Segment Start: DATA SEGMENT
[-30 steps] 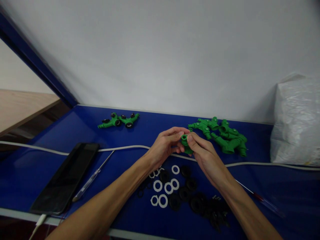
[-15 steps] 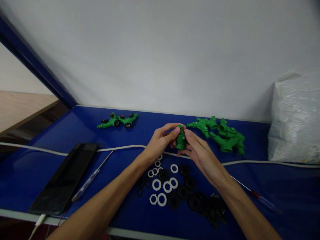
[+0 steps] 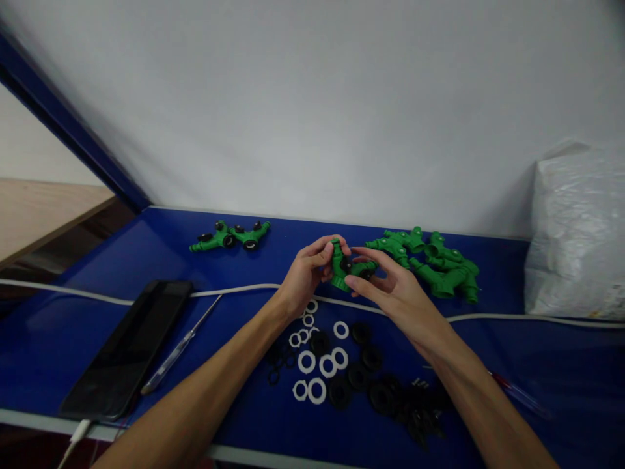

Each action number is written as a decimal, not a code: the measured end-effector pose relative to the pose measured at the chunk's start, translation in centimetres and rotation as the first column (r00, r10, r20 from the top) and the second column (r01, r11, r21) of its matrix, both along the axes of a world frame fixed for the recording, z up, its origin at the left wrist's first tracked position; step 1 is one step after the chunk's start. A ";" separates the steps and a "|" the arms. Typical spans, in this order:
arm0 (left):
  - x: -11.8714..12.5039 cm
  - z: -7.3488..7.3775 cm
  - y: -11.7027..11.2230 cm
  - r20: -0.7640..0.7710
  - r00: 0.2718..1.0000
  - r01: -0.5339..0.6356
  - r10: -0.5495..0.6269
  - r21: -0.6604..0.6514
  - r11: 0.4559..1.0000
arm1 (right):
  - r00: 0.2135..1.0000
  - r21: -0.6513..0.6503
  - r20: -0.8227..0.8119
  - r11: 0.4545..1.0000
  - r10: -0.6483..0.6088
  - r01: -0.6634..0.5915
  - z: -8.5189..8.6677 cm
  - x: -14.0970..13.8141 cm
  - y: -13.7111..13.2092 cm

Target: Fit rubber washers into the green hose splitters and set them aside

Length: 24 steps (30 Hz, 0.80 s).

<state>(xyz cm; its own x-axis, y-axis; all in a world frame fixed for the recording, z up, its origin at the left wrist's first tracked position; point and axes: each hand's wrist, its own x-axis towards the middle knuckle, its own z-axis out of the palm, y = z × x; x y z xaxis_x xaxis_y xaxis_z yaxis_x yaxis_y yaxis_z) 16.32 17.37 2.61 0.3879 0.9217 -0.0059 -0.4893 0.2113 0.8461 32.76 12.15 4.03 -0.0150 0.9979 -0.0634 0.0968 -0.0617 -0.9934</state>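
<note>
Between my hands is a green Y-shaped hose connector with black valve levers, raised over the middle of the blue table. My left hand grips its upright branch between thumb and fingers. My right hand holds the other side, thumb on the body and fingers around the second branch. Below lie several white ring washers, black rings and a dark heap of small black parts. More green connector bodies are piled beyond my right hand.
Two green connectors with black fittings lie at the back left. A phone and a clear-handled screwdriver are on the left. A white cable crosses the table. On the right are another screwdriver and a plastic-wrapped bundle.
The connector has been turned between my hands, so both branches and the black levers now show. My right hand has shifted to the right and opened wider around it.
</note>
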 end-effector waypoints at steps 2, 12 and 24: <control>-0.1 -0.1 0.0 -0.039 0.999 -0.015 0.015 0.010 1.000 | 1.000 -0.014 -0.007 0.999 0.029 -0.029 0.1 -0.1 -0.1; 0.6 -0.1 -0.1 -0.278 0.953 -0.074 0.118 0.164 0.984 | 1.000 0.005 0.025 1.000 0.012 -0.012 -0.5 -0.3 0.1; 0.5 0.0 -0.1 -0.387 0.884 -0.174 0.263 0.250 0.952 | 0.994 -0.010 -0.007 0.994 0.106 -0.106 0.3 -0.9 -0.4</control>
<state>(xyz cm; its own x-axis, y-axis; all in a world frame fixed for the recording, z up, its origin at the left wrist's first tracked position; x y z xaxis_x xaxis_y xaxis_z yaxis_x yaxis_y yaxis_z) 16.82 17.24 2.64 0.1797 0.9808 0.0754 -0.1019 -0.0577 0.9931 31.88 11.73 4.31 -0.1211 0.9899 -0.0732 0.0968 -0.0617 -0.9934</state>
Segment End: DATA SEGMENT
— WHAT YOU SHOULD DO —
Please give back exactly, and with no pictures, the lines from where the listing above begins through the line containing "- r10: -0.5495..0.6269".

— RESULT FOR THIS EXERCISE —
[-30 steps] 
[-15 steps] 
[+0 steps] 

Each action number is written as a decimal, not a code: the measured end-effector pose relative to the pose measured at the chunk's start, translation in centimetres and rotation as the first column (r00, r10, r20 from the top) and the second column (r01, r11, r21) of its matrix, both along the axes of a world frame fixed for the recording, z up, its origin at the left wrist's first tracked position; step 1 is one step after the chunk's start. A ";" separates the steps and a "|" the arms. Typical spans, in this order:
arm0 (left):
  - x: -11.8714..12.5039 cm
  - z: -7.3488..7.3775 cm
  - y: -11.7027..11.2230 cm
  - r20: -0.7640..0.7710
  - r00: 0.2718..1.0000
  - r01: -0.5339..0.6356
  - r10: -0.5495..0.6269

The exercise asks for nothing more.